▶ Task: Look below for the line that contains "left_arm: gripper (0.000", then copy it and each following line exactly, through and including the line that contains "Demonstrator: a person".

▶ Supplied entries:
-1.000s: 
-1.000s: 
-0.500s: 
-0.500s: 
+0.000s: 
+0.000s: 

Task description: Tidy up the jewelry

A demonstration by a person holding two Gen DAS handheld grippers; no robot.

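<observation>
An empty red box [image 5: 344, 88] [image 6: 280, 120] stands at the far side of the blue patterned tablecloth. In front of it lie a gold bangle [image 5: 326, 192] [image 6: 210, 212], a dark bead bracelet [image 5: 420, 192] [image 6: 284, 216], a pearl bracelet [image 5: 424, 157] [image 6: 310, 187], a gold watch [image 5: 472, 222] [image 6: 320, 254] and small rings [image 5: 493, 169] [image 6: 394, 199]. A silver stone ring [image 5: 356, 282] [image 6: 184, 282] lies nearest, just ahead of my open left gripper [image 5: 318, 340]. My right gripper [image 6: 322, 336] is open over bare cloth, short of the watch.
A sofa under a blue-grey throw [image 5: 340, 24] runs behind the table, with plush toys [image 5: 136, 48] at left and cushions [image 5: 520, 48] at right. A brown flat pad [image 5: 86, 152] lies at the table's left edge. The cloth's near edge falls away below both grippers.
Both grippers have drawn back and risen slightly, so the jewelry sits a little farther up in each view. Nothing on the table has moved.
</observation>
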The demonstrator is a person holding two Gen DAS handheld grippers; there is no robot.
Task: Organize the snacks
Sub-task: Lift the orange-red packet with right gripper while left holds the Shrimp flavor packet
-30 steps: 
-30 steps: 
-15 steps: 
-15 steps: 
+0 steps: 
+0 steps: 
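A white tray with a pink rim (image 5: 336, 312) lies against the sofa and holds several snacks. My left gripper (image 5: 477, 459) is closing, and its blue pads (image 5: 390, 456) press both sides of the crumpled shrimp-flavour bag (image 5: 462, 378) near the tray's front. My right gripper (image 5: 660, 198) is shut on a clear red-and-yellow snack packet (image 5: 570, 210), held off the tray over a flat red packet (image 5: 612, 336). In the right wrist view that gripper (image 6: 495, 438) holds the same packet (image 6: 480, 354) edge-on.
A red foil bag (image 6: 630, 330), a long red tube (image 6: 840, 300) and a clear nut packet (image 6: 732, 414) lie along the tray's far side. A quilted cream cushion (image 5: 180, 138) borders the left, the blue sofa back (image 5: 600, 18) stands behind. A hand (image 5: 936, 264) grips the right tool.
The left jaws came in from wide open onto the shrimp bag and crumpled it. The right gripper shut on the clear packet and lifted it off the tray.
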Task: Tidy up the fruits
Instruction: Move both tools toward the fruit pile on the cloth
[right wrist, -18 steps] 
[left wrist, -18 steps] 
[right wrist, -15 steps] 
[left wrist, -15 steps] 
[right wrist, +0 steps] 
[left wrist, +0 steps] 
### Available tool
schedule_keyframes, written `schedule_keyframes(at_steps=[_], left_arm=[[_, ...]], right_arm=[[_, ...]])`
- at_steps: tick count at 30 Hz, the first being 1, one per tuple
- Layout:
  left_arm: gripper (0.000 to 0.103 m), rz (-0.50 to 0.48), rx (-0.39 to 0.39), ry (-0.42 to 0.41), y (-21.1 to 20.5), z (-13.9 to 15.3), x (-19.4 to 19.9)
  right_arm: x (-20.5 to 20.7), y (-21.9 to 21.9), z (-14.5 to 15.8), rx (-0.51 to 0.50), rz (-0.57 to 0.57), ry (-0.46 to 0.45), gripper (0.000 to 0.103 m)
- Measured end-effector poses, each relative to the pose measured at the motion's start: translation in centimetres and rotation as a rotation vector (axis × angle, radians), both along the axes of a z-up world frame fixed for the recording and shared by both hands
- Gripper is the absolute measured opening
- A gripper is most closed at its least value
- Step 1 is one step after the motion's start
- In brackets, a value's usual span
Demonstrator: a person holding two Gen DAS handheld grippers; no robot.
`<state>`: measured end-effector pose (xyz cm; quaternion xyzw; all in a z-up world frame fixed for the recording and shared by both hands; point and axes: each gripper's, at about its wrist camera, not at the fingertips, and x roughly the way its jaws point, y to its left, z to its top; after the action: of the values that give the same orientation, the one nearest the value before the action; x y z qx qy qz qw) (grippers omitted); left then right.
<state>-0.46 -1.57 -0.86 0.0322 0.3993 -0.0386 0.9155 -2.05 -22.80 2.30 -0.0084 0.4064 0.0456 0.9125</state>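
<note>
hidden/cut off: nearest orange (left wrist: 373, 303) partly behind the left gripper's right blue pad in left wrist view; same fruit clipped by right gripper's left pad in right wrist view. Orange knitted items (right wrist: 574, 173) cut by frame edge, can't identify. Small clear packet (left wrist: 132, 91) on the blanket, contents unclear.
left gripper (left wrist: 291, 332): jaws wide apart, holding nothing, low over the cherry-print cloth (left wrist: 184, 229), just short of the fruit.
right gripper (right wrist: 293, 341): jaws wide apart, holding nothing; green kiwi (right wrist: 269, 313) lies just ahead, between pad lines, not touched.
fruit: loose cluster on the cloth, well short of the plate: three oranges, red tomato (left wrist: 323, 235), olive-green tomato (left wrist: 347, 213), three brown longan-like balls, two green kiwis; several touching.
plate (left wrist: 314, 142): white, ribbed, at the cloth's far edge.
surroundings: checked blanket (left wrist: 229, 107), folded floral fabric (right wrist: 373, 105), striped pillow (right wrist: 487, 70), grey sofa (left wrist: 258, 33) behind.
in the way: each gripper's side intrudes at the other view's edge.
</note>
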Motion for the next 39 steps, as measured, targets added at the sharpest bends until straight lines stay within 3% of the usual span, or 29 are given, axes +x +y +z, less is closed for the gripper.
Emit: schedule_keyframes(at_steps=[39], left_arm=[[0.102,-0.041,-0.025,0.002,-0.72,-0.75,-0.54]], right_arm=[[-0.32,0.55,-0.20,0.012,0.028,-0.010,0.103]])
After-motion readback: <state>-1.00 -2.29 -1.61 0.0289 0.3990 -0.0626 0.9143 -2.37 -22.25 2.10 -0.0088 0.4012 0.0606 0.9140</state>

▶ Response area:
  left_arm: gripper (0.000 to 0.103 m), rz (-0.50 to 0.48), rx (-0.39 to 0.39), ry (-0.42 to 0.41), y (-21.1 to 20.5), z (-13.9 to 15.3), x (-19.4 to 19.9)
  right_arm: x (-20.5 to 20.7), y (-21.9 to 21.9), z (-14.5 to 15.8), rx (-0.51 to 0.50), rz (-0.57 to 0.57), ry (-0.46 to 0.45), gripper (0.000 to 0.103 m)
- Measured end-effector poses, each relative to the pose measured at the motion's start: translation in centimetres and rotation as a rotation vector (axis × angle, radians), both along the axes of a z-up world frame fixed for the recording and shared by both hands
- Gripper is the absolute measured opening
- A gripper is most closed at its least value
- Step 1 is one step after the motion's start
- In brackets, a value's usual span
Demonstrator: a person holding two Gen DAS handheld grippers; no robot.

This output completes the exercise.